This is a national problem
It is not funny anymore. Joking about the President’s 180-degree mind changes and their increasing frequency is starting to ring hollow. It is precisely their increasing frequency, coupled with the rumors of his physical incapacities—falling asleep during meetings with international counterparts, fainting spells, inability to perform scheduled duties—that signals something terribly wrong.
It has not escaped me either that rumors of these physical ailments come to light only when the President is abroad. This does not mean he is weaker out of the country; rather, it seems to indicate that his weaknesses are better hidden when he is here. These—his weaknesses and the ability to cover them up in the Philippines—do not augur well for us.
At any rate, the President’s mental and physical health is certainly cause for grave concern for the Filipino people. Who are his doctors? What do they say about it? And this is not an invasion of his privacy, either. The President’s health is everybody’s business.
There was a time when the deans of the UP College of Medicine and directors of the Philippine General Hospital (PGH) were the medical advisers of presidents. That practice should be reinstated. Of course, that was also the time when the PGH was the premier hospital in the country. But it still is a great hospital, and undoubtedly the best of the state hospitals. The President will be in excellent hands, and equally importantly, the Filipino people can expect an accurate and transparent evaluation of the state of his health.
At the age of 71 going on 72 (date of birth: March 28, 1945), he is the oldest Philippine president. And he has surpassed the average life expectancy of Filipino males (69). But then, so have many people, including my husband (80) and myself (76). On the other hand, we are not president. So let’s make sure that the President gets the best medical care ever. I, for one, don’t want him to die. I want him to succeed, for the poor. He has admitted to having Buerger’s Disease (caused mainly by smoking), but that is not fatal.
But what about his mental health? That’s a different matter altogether. The latest data on his mental health are circa 1998, when a psychological evaluation of the spouses was required in the annulment proceeding brought by Elizabeth Zimmerman against Rodrigo Duterte. Dr. Natividad Dayan, who is a former president of the International Council of Psychologists, did the evaluation. I don’t have a copy of her report to the Court, but it has been quoted extensively in the press, as follows.

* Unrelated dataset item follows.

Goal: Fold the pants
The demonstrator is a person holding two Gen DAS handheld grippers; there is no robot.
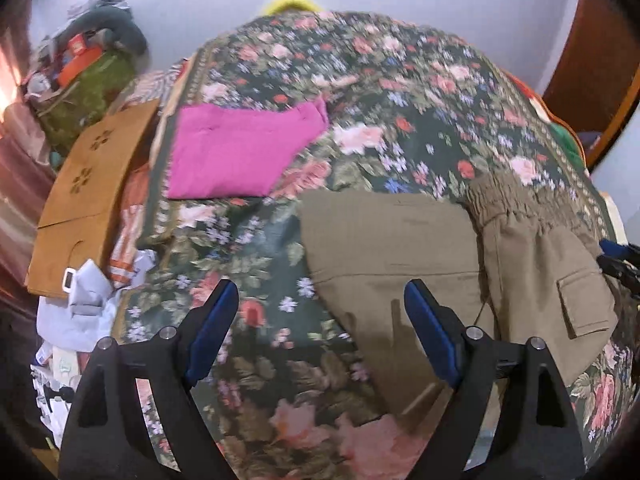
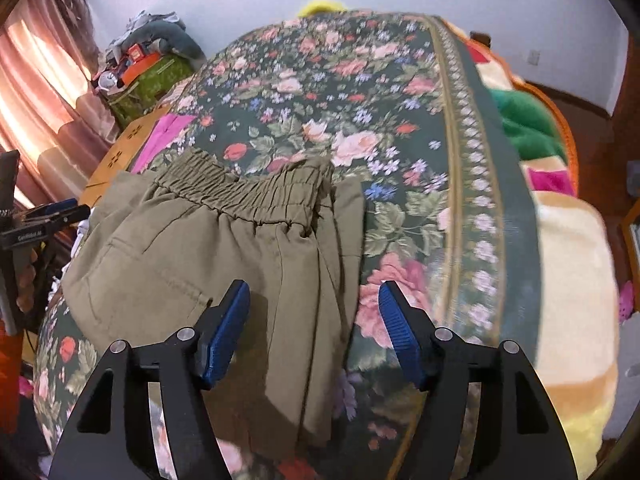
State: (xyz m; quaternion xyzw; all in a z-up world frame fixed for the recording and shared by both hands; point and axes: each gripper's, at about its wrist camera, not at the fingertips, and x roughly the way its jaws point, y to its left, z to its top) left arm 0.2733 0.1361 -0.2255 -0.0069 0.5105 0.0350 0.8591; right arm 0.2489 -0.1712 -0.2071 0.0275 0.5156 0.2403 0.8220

Dr. Dayan found that Mr. Duterte was suffering from “Antisocial Narcissistic Personality Disorder,” a condition characterized by “gross indifference, insensitivity and self-centeredness,” “grandiose sense of self-entitlement and manipulative behaviors,” and “pervasive tendency to demean, humiliate others and violate their rights and feelings.”
She found him to be a “highly impulsive individual who has difficulty controlling his urges and emotions.” And she described him as having a “pervasive tendency to demean, humiliate others and violate their rights and feelings,” and was “unable to reflect on the consequences of his actions.”

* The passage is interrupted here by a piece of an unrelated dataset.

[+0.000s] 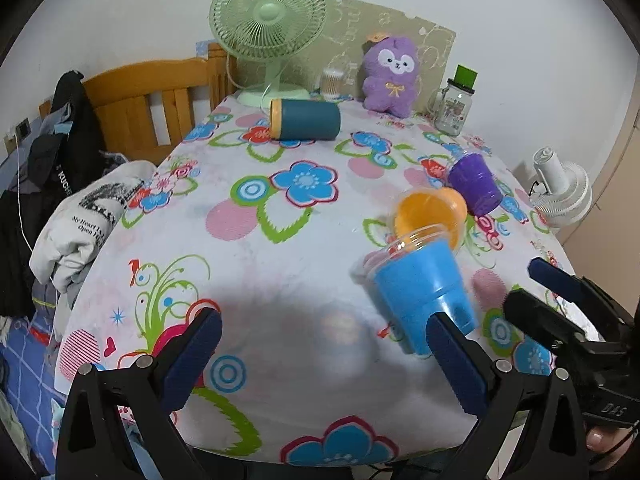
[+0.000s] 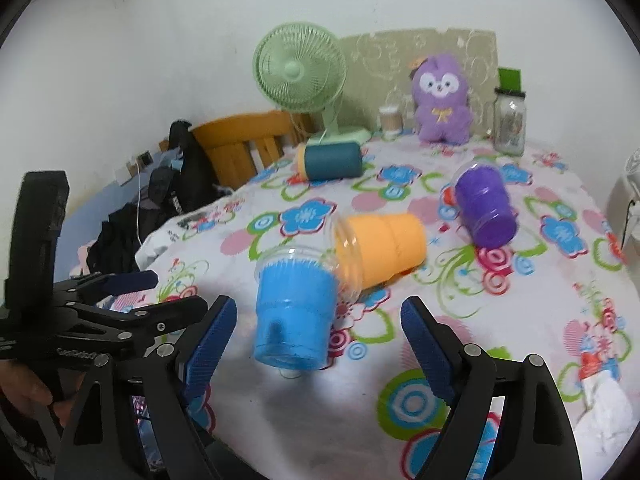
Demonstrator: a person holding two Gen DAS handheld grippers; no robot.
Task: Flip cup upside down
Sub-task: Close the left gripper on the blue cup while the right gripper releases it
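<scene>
Blue cup point(image 2: 294, 314) lies on its side on the flower-print desk point(image 2: 520, 320), rim toward the far end, base toward the camera, touching the orange cup point(image 2: 380, 252), which is also tipped over. Purple cup point(image 2: 486, 210) and teal cup point(image 2: 330, 162) lie on their sides farther back. No cup stands mouth-down — task judged not yet started.

Right tool point(image 2: 318, 344) — fingers spread wide, straddling the blue cup's base, no contact visible. Left tool point(image 1: 324, 354) — also spread, holding nothing; the blue cup point(image 1: 420, 296) sits just by its right finger.

Remaining: grip, lift, invert, set down.
</scene>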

There’s more. He was found to readily engage in “unhealthy and destructive behaviors” and had “poor capacity for objective judgment,” failing to “see things in the light of facts.”

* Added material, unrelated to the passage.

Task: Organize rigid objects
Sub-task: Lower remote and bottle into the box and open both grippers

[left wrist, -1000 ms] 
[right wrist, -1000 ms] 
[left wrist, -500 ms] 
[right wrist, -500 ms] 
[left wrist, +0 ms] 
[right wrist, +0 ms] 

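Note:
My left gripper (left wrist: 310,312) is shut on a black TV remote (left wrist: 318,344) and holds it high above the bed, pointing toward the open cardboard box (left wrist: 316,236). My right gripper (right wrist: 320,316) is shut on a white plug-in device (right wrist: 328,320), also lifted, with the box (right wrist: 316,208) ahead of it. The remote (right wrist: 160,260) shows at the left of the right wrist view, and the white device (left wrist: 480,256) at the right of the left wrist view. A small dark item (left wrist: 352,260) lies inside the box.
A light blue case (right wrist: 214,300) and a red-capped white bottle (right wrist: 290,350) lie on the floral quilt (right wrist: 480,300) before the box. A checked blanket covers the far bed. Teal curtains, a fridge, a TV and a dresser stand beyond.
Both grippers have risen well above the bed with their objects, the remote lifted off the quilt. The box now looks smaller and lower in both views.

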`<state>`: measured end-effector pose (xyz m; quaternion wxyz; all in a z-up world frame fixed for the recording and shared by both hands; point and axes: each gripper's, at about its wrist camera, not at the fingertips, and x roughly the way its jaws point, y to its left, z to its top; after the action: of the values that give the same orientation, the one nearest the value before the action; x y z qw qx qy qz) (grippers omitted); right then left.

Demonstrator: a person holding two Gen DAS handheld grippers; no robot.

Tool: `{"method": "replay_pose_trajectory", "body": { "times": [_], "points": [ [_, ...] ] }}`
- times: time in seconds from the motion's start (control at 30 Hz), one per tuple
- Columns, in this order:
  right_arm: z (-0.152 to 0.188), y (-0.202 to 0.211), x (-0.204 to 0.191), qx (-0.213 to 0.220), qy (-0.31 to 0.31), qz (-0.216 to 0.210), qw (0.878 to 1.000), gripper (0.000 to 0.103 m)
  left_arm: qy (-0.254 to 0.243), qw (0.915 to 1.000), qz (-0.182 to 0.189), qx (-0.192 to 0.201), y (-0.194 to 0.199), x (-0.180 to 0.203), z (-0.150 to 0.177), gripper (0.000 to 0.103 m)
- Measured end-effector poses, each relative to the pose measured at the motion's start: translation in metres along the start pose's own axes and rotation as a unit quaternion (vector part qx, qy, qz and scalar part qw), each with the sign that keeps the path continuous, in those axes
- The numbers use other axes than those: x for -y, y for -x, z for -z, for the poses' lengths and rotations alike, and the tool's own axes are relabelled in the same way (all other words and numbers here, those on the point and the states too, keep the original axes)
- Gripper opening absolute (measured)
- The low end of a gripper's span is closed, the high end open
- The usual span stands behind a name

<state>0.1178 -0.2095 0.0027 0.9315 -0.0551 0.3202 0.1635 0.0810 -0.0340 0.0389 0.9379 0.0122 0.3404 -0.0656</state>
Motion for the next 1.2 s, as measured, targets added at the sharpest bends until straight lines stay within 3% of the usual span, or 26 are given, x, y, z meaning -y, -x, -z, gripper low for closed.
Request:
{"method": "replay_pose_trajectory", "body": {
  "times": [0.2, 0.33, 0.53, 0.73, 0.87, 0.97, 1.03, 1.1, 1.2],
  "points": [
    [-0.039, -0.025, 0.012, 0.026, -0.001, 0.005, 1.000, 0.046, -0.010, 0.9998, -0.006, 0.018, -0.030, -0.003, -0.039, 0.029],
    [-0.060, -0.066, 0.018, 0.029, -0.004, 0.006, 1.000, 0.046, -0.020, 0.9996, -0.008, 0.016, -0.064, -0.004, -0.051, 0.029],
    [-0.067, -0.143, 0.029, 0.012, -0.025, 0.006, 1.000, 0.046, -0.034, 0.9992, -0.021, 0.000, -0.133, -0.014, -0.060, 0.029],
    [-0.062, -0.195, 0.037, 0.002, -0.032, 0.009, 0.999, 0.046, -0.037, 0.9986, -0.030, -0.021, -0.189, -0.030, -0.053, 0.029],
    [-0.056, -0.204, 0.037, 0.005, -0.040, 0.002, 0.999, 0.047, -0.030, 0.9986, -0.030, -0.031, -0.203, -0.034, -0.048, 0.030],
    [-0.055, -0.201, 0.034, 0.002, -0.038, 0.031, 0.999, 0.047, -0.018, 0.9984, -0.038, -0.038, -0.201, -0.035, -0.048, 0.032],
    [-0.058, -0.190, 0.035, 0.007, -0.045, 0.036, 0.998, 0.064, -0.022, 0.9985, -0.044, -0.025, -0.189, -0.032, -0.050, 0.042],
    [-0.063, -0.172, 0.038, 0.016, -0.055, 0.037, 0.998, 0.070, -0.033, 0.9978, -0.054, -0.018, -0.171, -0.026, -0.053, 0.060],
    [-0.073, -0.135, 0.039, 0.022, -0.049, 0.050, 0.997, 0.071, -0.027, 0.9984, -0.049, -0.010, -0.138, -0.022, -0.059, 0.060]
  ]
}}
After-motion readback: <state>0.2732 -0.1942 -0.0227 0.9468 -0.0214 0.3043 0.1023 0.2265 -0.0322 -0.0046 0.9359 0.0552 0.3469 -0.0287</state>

Read the past three paragraphs again, Reader, and apply them to his behavior as President, including the recent cases involving the Vice President and the murder of Albuera Mayor Rolando Espinosa. You will surely have an “Aha!” moment, as I did.
Now we understand why Malacañang is always scrambling to explain that he didn’t really say, or mean, what we had all heard him say, or mean.
This is a national problem, not only Mr. Duterte’s. It is said that recognizing the problem is halfway toward its solution. The other half has to involve our best doctors (a presidential medical advisers panel?), Cabinet members, and all Filipinos of goodwill.